Your assignment: The whole of the data is to be duplicated precisely.

Dataset excerpt:
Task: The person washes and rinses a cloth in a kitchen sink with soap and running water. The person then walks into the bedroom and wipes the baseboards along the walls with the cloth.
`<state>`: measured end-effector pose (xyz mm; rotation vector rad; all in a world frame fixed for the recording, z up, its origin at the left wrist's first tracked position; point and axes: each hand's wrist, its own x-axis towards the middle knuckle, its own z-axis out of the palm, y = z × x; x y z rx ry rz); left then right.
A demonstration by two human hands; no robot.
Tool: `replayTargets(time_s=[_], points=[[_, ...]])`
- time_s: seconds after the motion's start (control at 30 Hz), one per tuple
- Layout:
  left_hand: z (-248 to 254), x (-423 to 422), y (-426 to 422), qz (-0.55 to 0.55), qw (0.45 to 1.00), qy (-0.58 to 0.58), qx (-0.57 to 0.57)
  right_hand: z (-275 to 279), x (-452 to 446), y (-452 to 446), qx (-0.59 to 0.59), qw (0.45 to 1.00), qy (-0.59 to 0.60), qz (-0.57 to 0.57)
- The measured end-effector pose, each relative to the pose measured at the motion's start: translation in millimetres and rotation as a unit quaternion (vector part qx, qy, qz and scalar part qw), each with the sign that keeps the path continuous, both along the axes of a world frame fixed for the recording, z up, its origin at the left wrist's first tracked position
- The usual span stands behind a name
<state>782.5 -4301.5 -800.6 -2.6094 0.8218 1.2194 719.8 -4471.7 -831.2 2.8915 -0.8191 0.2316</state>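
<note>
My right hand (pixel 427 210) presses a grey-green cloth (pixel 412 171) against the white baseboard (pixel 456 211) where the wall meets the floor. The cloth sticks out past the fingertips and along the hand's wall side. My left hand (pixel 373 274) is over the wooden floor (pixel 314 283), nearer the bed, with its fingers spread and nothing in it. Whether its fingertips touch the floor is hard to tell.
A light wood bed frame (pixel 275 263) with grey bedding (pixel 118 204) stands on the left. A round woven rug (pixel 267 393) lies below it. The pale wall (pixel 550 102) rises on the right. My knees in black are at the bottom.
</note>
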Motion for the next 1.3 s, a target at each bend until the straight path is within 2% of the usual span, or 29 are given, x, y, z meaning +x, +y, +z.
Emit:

Task answer:
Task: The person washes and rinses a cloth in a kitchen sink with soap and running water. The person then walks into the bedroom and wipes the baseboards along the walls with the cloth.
`<state>`: measured end-effector pose (xyz mm; rotation vector rad; all in a world frame fixed for the recording, z up, its origin at the left wrist's first tracked position; point and axes: each hand's wrist, its own x-axis towards the middle knuckle, its own z-axis out of the palm, y = z × x; x y z rx ry rz); left then right.
A demonstration by two human hands; no robot.
Tool: `replayTargets(time_s=[_], points=[[_, ...]])`
- time_s: seconds after the motion's start (control at 30 Hz), one per tuple
- Layout:
  left_hand: z (-248 to 254), x (-423 to 422), y (-426 to 422), qz (-0.55 to 0.55), qw (0.45 to 1.00), qy (-0.58 to 0.58), qx (-0.57 to 0.57)
  right_hand: z (-275 to 279), x (-452 to 446), y (-452 to 446), qx (-0.59 to 0.59), qw (0.45 to 1.00), qy (-0.59 to 0.60), qz (-0.57 to 0.57)
- The measured end-effector pose, each relative to the pose measured at the motion's start: translation in millimetres and rotation as a unit quaternion (vector part qx, qy, qz and scalar part qw), each with the sign that keeps the path continuous, both along the axes of a world frame fixed for the recording, z up, its origin at the left wrist's first tracked position
- The usual span stands behind a name
<state>782.5 -4301.5 -800.6 -2.6094 0.8218 1.2194 719.8 -4471.7 -831.2 2.8915 -0.8191 0.2316</state>
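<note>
My right hand (pixel 427 210) presses a grey-green cloth (pixel 412 171) against the white baseboard (pixel 456 211) where the wall meets the floor. The cloth sticks out past the fingertips and along the hand's wall side. My left hand (pixel 373 274) is over the wooden floor (pixel 314 283), nearer the bed, with its fingers spread and nothing in it. Whether its fingertips touch the floor is hard to tell.
A light wood bed frame (pixel 275 263) with grey bedding (pixel 118 204) stands on the left. A round woven rug (pixel 267 393) lies below it. The pale wall (pixel 550 102) rises on the right. My knees in black are at the bottom.
</note>
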Motion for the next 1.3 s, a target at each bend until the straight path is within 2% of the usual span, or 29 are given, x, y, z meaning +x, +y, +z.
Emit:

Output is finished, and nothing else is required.